Efficiency has to be a basic ingredient of the decision-making system. Let me recall to you at this time that we have witnessed in the recent months the return of the old argument between supporters of the intergovernmental and the community method respectively. Some ideas have been presented. One has been to give European politics a political face and establish the post of a president of the Council of the European Union elected by the governments. He or she would be in charge of getting member-states to agree on more things and much faster than before. The objective only to be welcomed. The method of reaching the objective is however far from uncontroversial. There is one problem built into the ideas I mentioned. Whether we speak of having a President of the Council or an economic government led by the Commission, these are concepts that will not be easily transplanted from the national onto the European platform. National leaders are unlikely to delegate their power to a single person, if not because it is difficult to find somebody who would be ideal for all intents and purposes. Democratic mandate of such a person would not be a clear one. National leaders can pride themselves on the legitimacy gained in national elections but that legitimacy is not extendable. The mandate gained nationally cannot be delegated further. This is genuinely like squaring the circle.

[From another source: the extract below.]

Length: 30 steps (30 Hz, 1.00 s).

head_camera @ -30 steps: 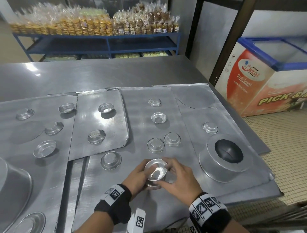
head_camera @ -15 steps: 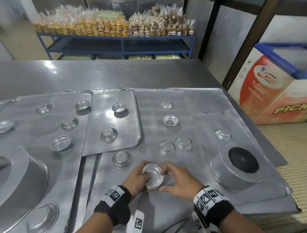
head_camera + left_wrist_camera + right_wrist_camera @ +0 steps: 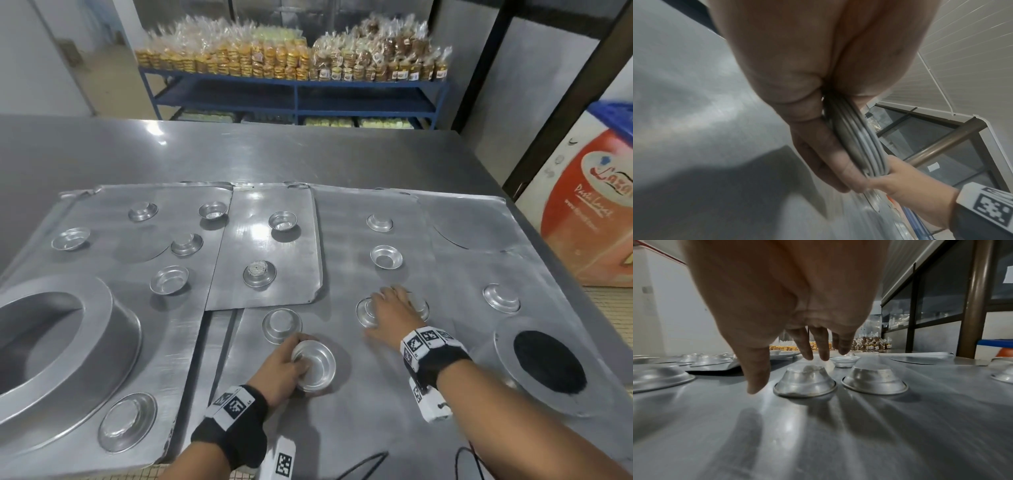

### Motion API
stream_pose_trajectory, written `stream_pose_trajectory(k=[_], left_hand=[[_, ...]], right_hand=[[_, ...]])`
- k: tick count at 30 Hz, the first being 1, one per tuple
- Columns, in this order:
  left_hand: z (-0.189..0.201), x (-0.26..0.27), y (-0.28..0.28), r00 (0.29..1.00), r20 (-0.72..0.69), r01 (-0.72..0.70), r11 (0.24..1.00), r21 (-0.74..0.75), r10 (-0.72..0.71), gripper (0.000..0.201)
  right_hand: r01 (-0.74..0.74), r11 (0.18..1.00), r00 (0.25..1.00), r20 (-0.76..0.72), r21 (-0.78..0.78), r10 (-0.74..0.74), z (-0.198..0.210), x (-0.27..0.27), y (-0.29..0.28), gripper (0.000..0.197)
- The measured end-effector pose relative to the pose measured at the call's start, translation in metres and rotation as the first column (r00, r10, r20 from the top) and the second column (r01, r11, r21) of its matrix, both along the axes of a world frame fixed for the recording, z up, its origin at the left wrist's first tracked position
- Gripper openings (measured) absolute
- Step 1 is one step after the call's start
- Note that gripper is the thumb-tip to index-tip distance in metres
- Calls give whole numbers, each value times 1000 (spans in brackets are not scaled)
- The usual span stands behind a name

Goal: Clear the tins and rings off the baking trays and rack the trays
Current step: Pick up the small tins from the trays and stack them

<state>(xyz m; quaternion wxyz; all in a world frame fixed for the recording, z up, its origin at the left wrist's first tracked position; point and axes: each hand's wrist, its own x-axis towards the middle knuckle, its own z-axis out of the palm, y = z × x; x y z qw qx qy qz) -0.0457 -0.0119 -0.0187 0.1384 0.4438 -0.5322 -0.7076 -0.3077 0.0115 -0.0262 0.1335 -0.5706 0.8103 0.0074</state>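
Note:
My left hand grips a nested stack of small aluminium tins just above the near baking tray. The left wrist view shows the stacked rims held between the fingers of that left hand. My right hand is spread open over two upside-down tins, one on its left and one on its right. In the right wrist view the right hand hovers over the left tin, its thumb beside the rim; the other tin stands free.
Several overlapping trays cover the steel table, with more small tins scattered on them. A large ring tin sits at the right edge, a bigger one at the left. A blue shelf of packed biscuits stands behind.
My right hand let go of the stack and moved forward to the two upside-down tins. The left hand now holds the stack alone. The view swung left.

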Motion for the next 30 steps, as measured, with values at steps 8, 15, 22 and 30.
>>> stream_pose_trajectory(k=[8,15,22,30], left_hand=[[-1,18,1,995,-46,-86,996,4,86,42],[-1,20,4,995,-11,-103,994,-38,103,43],[-5,17,4,987,-37,-156,987,22,157,41],[1,10,5,977,-137,-160,987,12,161,32]], right_hand=[[24,1000,1000,-18,0,-24,-14,-3,-15,61],[41,995,999,1,-93,-41,-1,12,-6,63],[84,862,949,304,-500,84,32,46,25,63],[81,770,783,518,-632,343,30,94,54,59]])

My own view is that we should build on the experience of the existing system, making corrections in it as we go along. It is quite clear to me, for example, that the current rotating presidency system is not sustainable in the Union of 25 or more countries. And I am saying this representing a future new member state for which it would be an enormous prestige and honour to run EU affairs for half a year. Pragmatism, however, has to prevail. The rotating presidency has been of great value to the national morale. But it has had its drawbacks, not allowing for the sufficient continuity of policy and adequate representation of the European Union in the world.

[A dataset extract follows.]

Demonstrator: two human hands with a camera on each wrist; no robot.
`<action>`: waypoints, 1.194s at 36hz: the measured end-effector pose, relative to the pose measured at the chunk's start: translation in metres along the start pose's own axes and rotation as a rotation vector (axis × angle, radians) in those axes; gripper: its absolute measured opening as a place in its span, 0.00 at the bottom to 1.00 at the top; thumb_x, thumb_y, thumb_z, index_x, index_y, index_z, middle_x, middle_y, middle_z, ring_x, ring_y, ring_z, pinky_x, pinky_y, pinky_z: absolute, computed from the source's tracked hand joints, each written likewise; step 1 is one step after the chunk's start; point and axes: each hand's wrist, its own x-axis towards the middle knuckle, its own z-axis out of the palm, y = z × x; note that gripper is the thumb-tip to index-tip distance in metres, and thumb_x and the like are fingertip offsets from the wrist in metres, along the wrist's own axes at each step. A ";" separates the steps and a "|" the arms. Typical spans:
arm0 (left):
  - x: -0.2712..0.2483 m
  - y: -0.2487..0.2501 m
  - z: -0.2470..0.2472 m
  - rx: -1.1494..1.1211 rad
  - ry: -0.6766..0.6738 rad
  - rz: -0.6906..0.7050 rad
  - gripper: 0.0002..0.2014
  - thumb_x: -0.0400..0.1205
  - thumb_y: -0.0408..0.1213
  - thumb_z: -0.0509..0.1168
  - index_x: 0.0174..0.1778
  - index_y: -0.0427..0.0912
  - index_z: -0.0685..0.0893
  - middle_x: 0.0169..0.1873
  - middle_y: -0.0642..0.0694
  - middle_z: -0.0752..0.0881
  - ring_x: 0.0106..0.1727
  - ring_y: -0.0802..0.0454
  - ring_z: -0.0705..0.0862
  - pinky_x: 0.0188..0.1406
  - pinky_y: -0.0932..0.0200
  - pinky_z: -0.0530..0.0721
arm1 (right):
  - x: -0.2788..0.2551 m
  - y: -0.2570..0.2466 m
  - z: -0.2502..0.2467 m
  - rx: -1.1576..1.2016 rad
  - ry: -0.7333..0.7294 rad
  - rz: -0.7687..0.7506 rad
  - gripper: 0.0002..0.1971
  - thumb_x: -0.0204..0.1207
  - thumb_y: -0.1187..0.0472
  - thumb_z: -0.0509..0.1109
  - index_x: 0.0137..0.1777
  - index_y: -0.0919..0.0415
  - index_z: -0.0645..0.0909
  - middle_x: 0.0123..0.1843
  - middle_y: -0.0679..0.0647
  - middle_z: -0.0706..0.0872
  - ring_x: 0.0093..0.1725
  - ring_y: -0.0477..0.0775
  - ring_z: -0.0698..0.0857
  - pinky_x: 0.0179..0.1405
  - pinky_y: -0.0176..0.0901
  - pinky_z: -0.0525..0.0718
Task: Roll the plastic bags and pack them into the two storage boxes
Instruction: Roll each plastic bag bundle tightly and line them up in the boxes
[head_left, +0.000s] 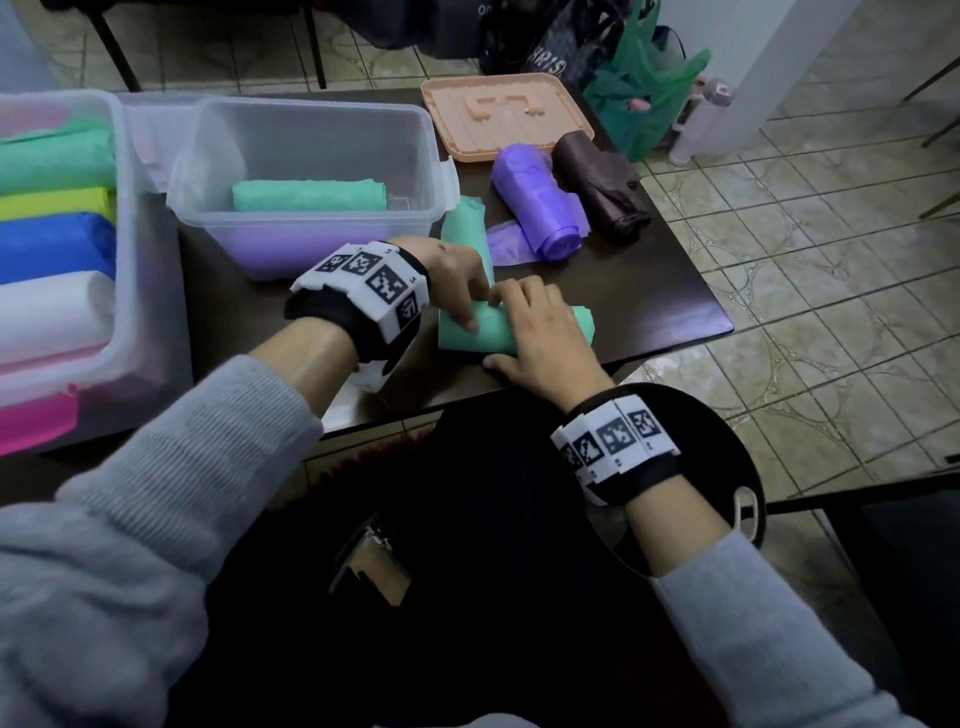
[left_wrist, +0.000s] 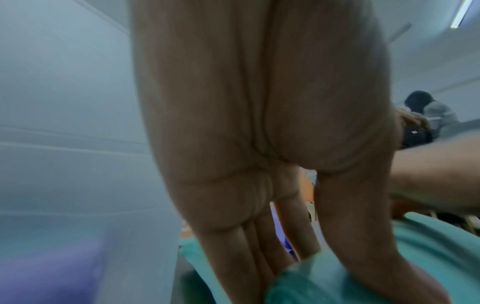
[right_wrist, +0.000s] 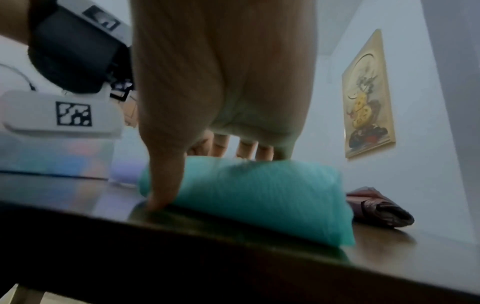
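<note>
A mint green plastic bag (head_left: 467, 332) lies half rolled near the front edge of the dark table (head_left: 649, 291), its flat tail (head_left: 464, 228) running away towards the boxes. My left hand (head_left: 465, 299) pinches the roll's left part between thumb and fingers; the green bag (left_wrist: 324, 277) bunches there. My right hand (head_left: 537, 325) curls over the roll, and its thumb (right_wrist: 166, 174) presses at the near side of the green bag (right_wrist: 259, 195). The middle clear box (head_left: 332, 111) holds a green roll (head_left: 309, 195) above a purple one. The left clear box (head_left: 122, 156) holds several coloured rolls.
A purple bag (head_left: 540, 208) and a dark brown bag (head_left: 602, 187) lie loosely rolled on the table's right side. Behind them rests an orange lid (head_left: 504, 117). Bags stand on the tiled floor beyond the table. My lap is just below the table's front edge.
</note>
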 end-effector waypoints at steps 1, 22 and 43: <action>0.000 -0.001 -0.001 -0.004 -0.023 -0.005 0.21 0.77 0.41 0.72 0.66 0.42 0.81 0.50 0.46 0.83 0.50 0.49 0.79 0.57 0.56 0.77 | -0.001 -0.001 0.003 -0.010 0.013 -0.001 0.33 0.65 0.52 0.78 0.68 0.59 0.71 0.62 0.58 0.73 0.58 0.61 0.74 0.61 0.51 0.72; -0.026 0.000 0.032 0.029 0.266 0.024 0.28 0.68 0.41 0.78 0.66 0.48 0.83 0.56 0.40 0.86 0.56 0.41 0.82 0.52 0.53 0.81 | 0.017 0.009 -0.025 0.250 -0.387 0.081 0.25 0.77 0.44 0.67 0.73 0.50 0.76 0.64 0.56 0.71 0.68 0.57 0.68 0.69 0.48 0.66; -0.017 -0.006 0.004 -0.193 0.186 0.002 0.32 0.70 0.38 0.79 0.70 0.42 0.79 0.57 0.48 0.84 0.59 0.52 0.81 0.58 0.61 0.76 | 0.013 0.005 -0.017 0.263 -0.168 0.077 0.24 0.75 0.49 0.71 0.69 0.59 0.78 0.64 0.60 0.82 0.64 0.59 0.79 0.63 0.47 0.74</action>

The European Union is not standstill and neither is the method of decision-making. There are two incentives for this process of adjustment. One comes from the complexity of managing European affairs. New policy areas, new member states – all this means the need for an up-dated method. The second impulse comes from the strong need to enhance the democratic dimension of the Union. This issue requires deeper reflection. I am personally convinced that democratic legitimacy should be ensured by the Council and the European Parliament. The Commission should be subject to closer scrutiny and checks and balances but not necessarily exposed to the political fray.

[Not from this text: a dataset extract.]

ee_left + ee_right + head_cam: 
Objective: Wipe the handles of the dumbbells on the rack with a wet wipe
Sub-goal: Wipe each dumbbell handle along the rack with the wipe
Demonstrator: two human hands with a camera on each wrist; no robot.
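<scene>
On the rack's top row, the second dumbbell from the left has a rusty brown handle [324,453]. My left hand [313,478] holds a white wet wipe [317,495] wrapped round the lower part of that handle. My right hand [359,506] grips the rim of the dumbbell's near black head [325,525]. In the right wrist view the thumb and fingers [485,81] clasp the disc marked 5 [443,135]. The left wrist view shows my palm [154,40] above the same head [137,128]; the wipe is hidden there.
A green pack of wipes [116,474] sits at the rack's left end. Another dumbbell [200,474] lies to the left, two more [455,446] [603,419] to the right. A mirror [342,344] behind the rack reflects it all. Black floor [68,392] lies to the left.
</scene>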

I started my speech with the quotation by the winner of the survey on the greatest Briton of all times. Even though a similar survey has not been conducted in Poland, I should guess who the winner would be. Without hesitation, I would say that the greatest Pole of all times would be His Holiness John Paul II. And in the context of the EU enlargement his words are of fundamental significance not just for the Poles but for the whole continent of Europe. Let me quote him to attract your attention to one of the most important elements of the European construction which is our common European heritage. John Paul II said:

from the very beginning, the Holy See with its own means has promoted the process of European unification and has never doubted that the belief in a common spiritual and cultural identity of the peoples of Europe must be the basis for the political and institutional reunification of the European Union. Europe would not be what it is without the rich heritage of its peoples which, like the human genes, has forged and continues to shape the personality of the continent. To overlook or to abandon this heritage would be to risk its real identity or even to lose it”.

I hope that completing this unprecedented and historical unification of our continent, we will always treat these words with the highest attention and will try to apply these European virtues reconstructing the European house for the sake of development, stability and peace.

Thank you very much for your attention.”